Kyoto: It's like your RRSP

Kyoto goals are more strict than we've been told, experts say:

It's well known by Kyoto insiders that the target all federal parties talk about -- roughly a 26-per-cent cut in carbon emissions by 2012 -- is just the start. It would leave the country far behind its legal requirements.

The single most important part of the protocol is a twist that's seldom mentioned in public: Canada's target is a five-year average, not a goal to reach by the end of the Kyoto period.

"We can't just hit the target once at the end of the period," said economics professor Ross McKitrick of the University of Guelph. "If we are 100 megatonnes over in the first year, we have to be 100 megatonnes under the target another year to offset the first year."

Kyoto measures carbon emissions in megatonnes, or millions of tonnes.

Canada's average emissions over Kyoto's full 2008-2012 measuring period must be 26-per-cent below today's level.

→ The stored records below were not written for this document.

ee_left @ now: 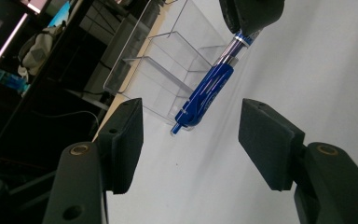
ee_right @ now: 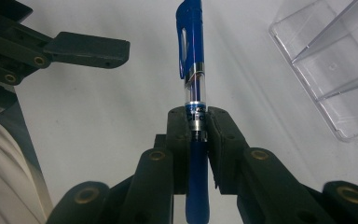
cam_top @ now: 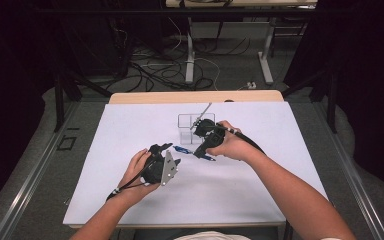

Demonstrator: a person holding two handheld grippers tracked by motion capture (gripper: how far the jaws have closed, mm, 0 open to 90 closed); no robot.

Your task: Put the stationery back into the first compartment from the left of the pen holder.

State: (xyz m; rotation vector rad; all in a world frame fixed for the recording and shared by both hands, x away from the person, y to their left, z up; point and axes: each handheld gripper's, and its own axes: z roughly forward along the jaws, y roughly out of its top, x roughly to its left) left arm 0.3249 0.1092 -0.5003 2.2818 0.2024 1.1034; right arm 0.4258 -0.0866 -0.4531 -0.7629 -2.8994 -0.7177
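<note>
A blue pen (ee_right: 192, 51) with a clear mid section is clamped by its barrel in my right gripper (ee_right: 198, 128), which is shut on it. In the high view the pen (cam_top: 184, 149) lies low over the white sheet, its capped end pointing left from the right gripper (cam_top: 200, 152). My left gripper (ee_left: 191, 140) faces that end with its jaws apart. The pen's blue cap and clip (ee_left: 209, 95) hang between the two pads, and neither pad touches it. One left jaw (ee_right: 86, 49) sits to the side of the cap in the right gripper view.
A clear plastic organiser (cam_top: 190, 127) with several compartments stands just behind the grippers, close to the pen (ee_left: 168, 60). A white sheet (cam_top: 130, 200) covers the table. Beyond the far wooden edge are cables and table legs on the floor.
</note>
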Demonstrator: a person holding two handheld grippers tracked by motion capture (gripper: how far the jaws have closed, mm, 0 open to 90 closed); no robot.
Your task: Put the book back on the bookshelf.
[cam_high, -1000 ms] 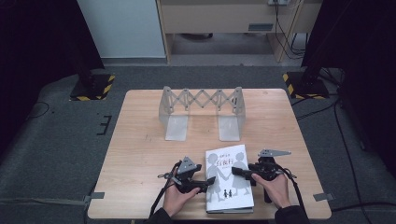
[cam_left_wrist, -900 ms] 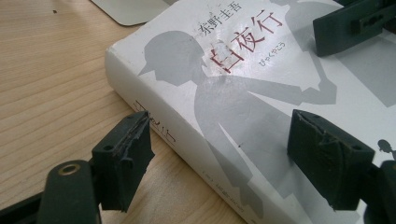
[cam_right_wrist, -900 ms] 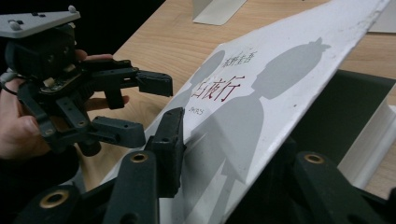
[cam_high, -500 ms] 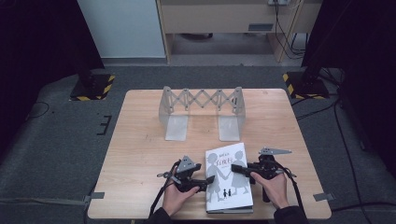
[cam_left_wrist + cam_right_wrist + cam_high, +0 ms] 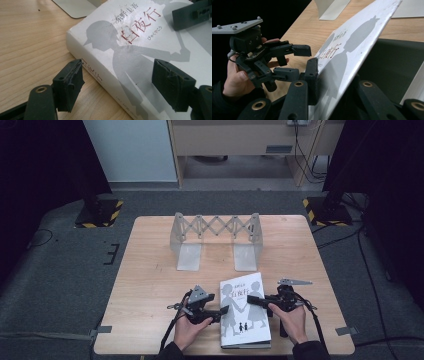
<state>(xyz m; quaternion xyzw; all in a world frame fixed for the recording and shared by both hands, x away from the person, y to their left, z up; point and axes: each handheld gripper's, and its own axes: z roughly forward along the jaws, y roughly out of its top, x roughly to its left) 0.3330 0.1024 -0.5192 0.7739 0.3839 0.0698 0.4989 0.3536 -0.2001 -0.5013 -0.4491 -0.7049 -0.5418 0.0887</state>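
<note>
the book [image 5: 245,312] lies at the counter's [image 5: 150,285] near edge, long axis running front to back; right gripper [image 5: 256,300] has just clamped its lifted cover, left gripper [image 5: 224,310] straddles the spine, jaws apart.

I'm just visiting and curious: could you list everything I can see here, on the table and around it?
book: one, white with grey silhouettes and red title, near edge of table, front cover lifted.
folding rack: one, grey metal, far half of table.
table: one, light wood, centre.
floor stands: two, black with yellow stripes, beside the far corners.
cabinet: one, beige, behind the table.
left tool: one, black, jaws open astride the book's spine edge.
right tool: one, black, shut on the front cover.
hands: two, bottom edge.
</note>
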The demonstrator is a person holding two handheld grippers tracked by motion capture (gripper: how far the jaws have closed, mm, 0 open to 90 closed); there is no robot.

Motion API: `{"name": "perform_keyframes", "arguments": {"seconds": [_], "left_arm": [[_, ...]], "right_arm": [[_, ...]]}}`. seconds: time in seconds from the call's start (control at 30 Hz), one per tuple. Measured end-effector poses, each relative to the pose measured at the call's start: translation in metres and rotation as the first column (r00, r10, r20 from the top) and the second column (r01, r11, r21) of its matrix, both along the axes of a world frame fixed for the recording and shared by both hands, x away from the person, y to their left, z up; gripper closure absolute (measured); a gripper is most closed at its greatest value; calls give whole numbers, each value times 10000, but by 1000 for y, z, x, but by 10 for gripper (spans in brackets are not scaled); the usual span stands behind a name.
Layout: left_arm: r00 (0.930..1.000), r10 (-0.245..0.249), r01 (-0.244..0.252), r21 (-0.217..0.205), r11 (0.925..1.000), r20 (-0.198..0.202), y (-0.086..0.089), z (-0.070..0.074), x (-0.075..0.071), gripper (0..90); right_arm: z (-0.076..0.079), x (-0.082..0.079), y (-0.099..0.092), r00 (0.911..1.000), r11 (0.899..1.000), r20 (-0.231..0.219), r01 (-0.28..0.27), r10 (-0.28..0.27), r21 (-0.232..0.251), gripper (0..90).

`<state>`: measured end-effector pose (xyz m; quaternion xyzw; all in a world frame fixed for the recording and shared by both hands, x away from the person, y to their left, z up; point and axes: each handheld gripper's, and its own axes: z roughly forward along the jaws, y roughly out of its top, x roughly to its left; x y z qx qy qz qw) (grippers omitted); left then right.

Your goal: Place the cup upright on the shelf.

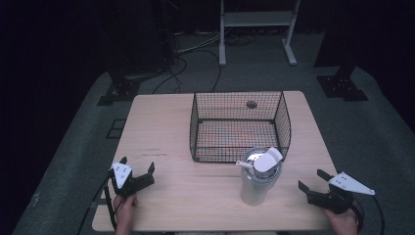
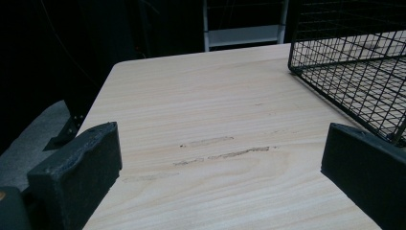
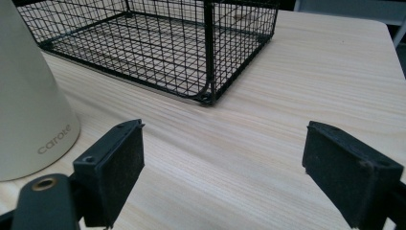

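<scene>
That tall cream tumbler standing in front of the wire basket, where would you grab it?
Probably around the tumbler's plain side wall, below the lid, coming in level from its right with the right gripper, which is nearest and open. It stands upright, the wall is smooth and round, and the lid's raised flap makes the top awkward.

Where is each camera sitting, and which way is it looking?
High view: above the person's side, looking down on the table; both hands hold grippers.
Left gripper view: rides the left hand-held gripper, facing the table's far edge; open jaws show.
Right gripper view: rides the right hand-held gripper, beside the white tumbler; open jaws show.
All share the wire basket.
</scene>
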<state>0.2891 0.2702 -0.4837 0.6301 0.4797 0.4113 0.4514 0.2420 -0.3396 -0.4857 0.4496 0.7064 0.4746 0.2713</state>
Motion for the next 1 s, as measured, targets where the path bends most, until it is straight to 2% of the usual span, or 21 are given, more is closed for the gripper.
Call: {"name": "perform_keyframes", "arguments": {"seconds": [0.2, 0.27, 0.3, 0.33, 0.5, 0.6, 0.77, 0.8, 0.9, 0.97, 1.0], "left_arm": [[10000, 56, -55, 12, 10000, -48, 0, 0, 0, 0], [10000, 53, -53, 3, 10000, -56, 0, 0, 0, 0], [10000, 53, -53, 3, 10000, -56, 0, 0, 0, 0], [10000, 23, -23, 1, 10000, -47, -1, 0, 0, 0], [10000, 21, -21, 2, 10000, -33, -1, 0, 0, 0], [10000, 16, -16, -34, 10000, -53, 0, 0, 0, 0], [10000, 41, -42, -83, 10000, -62, 1, 0, 0, 0], [10000, 41, -42, -105, 9999, -57, 1, 0, 0, 0], [10000, 39, -40, -117, 9999, -60, 1, 0, 0, 0], [10000, 29, -30, -151, 9999, -56, 1, 0, 0, 0], [10000, 25, -26, -166, 9999, -76, 1, 0, 0, 0]], "right_arm": [[6, -1, 2, 9991, 9993, 154, -385, 385, 37, 133], [11, -1, 5, 9967, 9969, 234, -783, 781, 87, 133], [11, -1, 5, 9967, 9969, 234, -783, 781, 87, 133], [15, -2, 9, 9937, 9940, 265, -1087, 1084, 102, 132], [25, -4, 17, 9863, 9869, 370, -1605, 1610, -172, 126], [32, -5, 25, 9799, 9800, 240, -1973, 1979, -254, 126], [37, -4, 30, 9736, 9740, 286, -2265, 2266, -73, 126], [39, -4, 32, 9688, 9692, 271, -2464, 2464, -33, 126], [42, -4, 34, 9667, 9670, 258, -2544, 2546, -123, 126], [44, -5, 35, 9634, 9638, 296, -2659, 2664, -182, 126], [46, -6, 37, 9590, 9594, 291, -2814, 2818, -170, 126]]}}
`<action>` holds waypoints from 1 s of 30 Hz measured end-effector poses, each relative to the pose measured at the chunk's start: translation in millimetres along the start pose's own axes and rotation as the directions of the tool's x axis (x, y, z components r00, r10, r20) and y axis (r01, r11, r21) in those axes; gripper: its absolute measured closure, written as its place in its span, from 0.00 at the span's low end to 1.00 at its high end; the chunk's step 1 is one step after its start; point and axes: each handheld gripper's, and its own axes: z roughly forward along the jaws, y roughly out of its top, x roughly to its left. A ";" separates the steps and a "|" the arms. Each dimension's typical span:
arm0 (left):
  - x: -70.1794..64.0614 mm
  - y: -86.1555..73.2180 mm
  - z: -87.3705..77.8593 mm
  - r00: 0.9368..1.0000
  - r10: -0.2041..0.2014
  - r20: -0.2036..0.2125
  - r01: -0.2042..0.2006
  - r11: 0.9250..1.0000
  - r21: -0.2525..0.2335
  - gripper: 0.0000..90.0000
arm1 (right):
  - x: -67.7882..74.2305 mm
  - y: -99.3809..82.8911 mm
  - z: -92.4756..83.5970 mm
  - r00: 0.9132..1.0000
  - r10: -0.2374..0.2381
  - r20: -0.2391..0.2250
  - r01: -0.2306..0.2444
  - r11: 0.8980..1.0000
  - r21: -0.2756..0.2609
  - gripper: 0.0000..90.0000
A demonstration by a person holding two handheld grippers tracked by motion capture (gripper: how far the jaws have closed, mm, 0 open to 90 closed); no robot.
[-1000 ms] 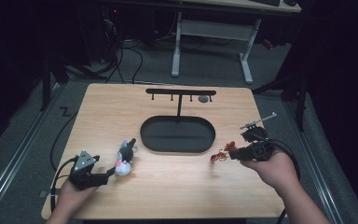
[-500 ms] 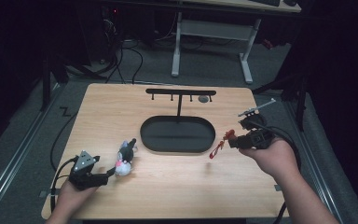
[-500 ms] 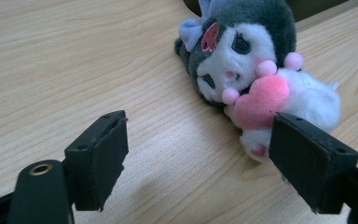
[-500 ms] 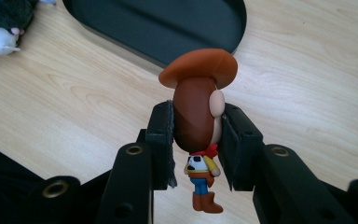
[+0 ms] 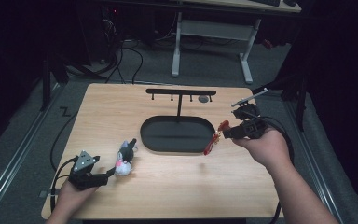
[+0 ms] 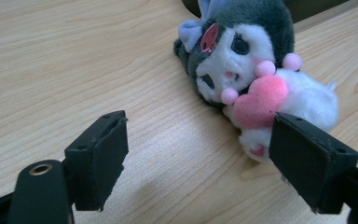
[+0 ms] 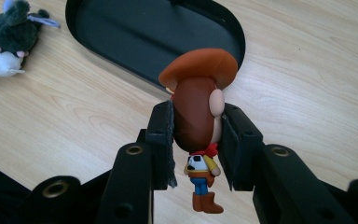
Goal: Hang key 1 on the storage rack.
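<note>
Two figures logged. Your right gripper (image 7: pixel 196 140) pinches the cowboy figure (image 7: pixel 198 112) by its head, at the black tray's (image 5: pixel 158 135) right end. Your left gripper (image 6: pixel 196 154) rests spread, near left, just beside the plush toy (image 6: pixel 247 70).

On the table (image 5: pixel 168 186), an oval tray (image 5: pixel 177 135) sits at centre, a hook rack (image 5: pixel 181 92) rising behind it. A plush toy (image 5: pixel 125 157) lies left of the tray; a cowboy figure (image 5: pixel 213 140), held above the table, hangs at the tray's right end.
</note>
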 end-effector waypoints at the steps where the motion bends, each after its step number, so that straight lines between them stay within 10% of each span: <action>1: -0.1 0.0 -0.1 1.000 0.001 -0.001 -0.001 1.000 -0.001 0.22 | 0.1 1.5 0.4 1.000 0.002 -0.002 -0.002 1.000 -0.001 0.75; 30: 1.0 -0.4 -1.7 1.000 -0.003 0.001 0.003 1.000 -0.011 0.22 | -15.8 38.6 18.2 0.998 0.060 0.012 -0.060 0.997 -0.040 0.75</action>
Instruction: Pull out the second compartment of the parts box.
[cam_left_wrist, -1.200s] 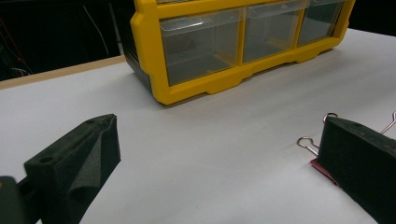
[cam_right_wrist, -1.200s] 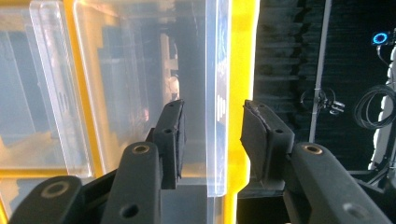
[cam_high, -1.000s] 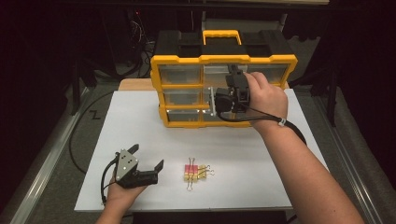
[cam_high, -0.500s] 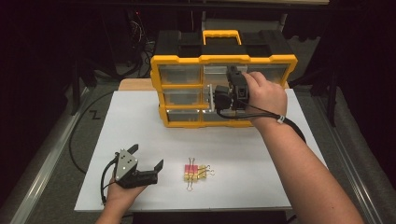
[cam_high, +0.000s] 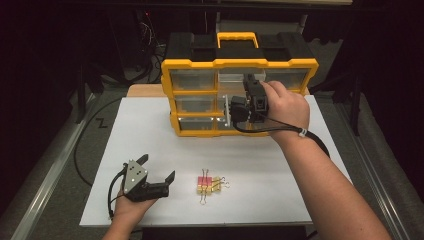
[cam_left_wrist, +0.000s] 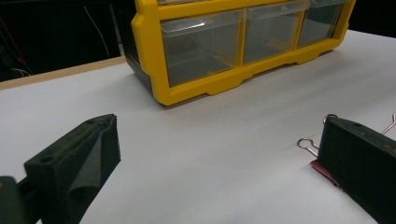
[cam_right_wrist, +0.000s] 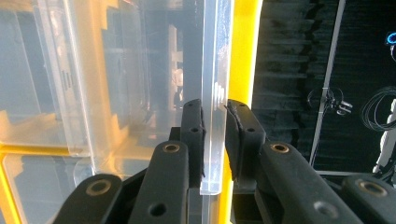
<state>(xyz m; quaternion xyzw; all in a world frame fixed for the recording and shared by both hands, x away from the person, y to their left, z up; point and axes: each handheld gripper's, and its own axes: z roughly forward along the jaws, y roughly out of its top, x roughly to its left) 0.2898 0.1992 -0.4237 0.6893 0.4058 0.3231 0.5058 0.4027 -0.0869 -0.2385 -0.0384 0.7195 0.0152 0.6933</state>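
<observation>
Reached forward at the yellow-framed plastic drawer organiser (cam_high: 195, 95) — right gripper (cam_right_wrist: 215, 135) just closed, pinching a clear drawer's front lip (cam_right_wrist: 215, 93). Left gripper (cam_high: 159, 181) rested spread near red binder clips (cam_high: 210, 185) — clips partly hidden behind a jaw.

In the high view the person's right hand (cam_high: 282, 105) covers much of the right tongs (cam_high: 231, 111), so their tips against the yellow organizer (cam_high: 195, 65) cannot be made out. The binder clips (cam_high: 210, 185) are too small there to count. In the left gripper view one black pad hides most of the clips (cam_left_wrist: 312, 147), and the organizer's (cam_left_wrist: 154, 51) top is cut off. In the right gripper view the clear drawer wall (cam_right_wrist: 215, 93) runs past the top edge; the drawer's contents are blurred.
</observation>
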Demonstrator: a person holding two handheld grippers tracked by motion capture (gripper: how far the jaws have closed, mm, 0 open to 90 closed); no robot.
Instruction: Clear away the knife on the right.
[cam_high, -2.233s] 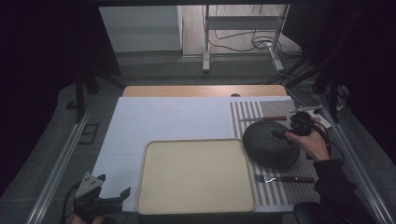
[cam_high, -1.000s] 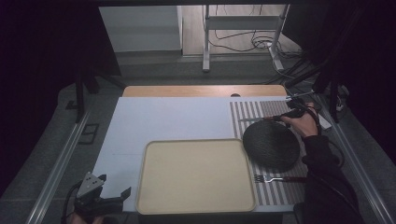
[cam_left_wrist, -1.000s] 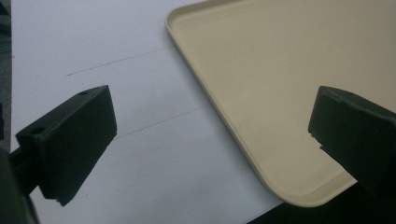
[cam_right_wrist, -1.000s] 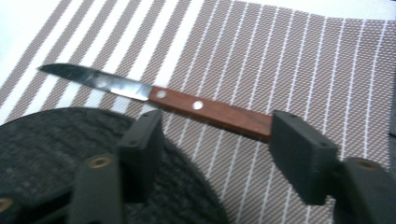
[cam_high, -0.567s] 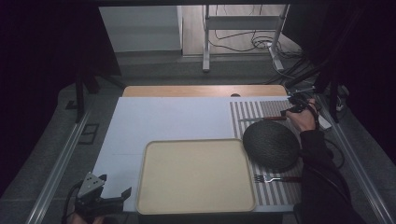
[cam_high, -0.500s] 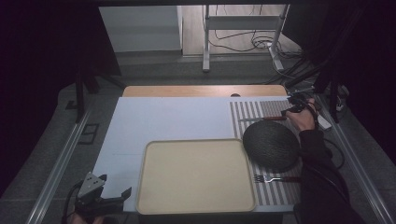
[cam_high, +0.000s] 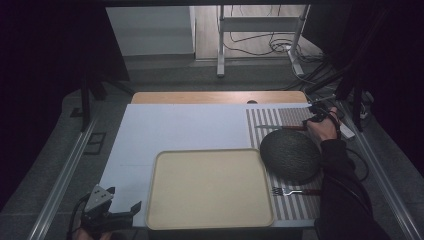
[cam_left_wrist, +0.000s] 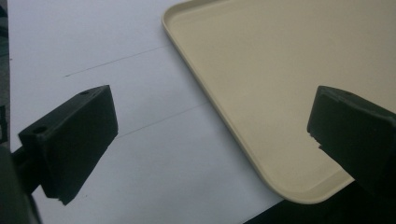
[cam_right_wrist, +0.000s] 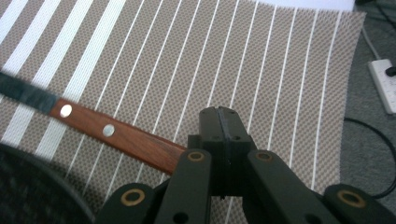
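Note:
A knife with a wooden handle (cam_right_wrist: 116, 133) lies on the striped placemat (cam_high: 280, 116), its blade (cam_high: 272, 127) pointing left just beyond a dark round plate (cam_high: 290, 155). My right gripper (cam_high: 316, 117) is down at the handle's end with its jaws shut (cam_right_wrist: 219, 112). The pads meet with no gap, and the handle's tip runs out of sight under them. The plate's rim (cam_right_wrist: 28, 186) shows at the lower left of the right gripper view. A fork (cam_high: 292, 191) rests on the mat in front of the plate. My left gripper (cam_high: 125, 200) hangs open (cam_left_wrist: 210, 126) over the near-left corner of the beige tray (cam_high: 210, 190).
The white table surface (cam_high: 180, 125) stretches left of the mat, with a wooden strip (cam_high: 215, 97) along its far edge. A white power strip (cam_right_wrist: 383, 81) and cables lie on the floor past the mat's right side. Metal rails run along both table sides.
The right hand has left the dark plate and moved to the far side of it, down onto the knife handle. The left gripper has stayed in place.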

The country hasn't made any reduction yet, and the Jan. 1 start of the Kyoto period is just 271 days away. Carbon emissions have risen steadily for years.

This means that by 2012, Canada must reach reduction levels far deeper than 26 per cent, so the average cut will be 26 per cent.

It's like your RRSP, Mr. McKitrick said. If you don't contribute in the early years, you'll have to contribute much more in the final years to compensate.
Meanwhile, A new poll finds most Canadians are in favour of Canada meeting its Kyoto targets -- just as long as it doesn't cost them anything.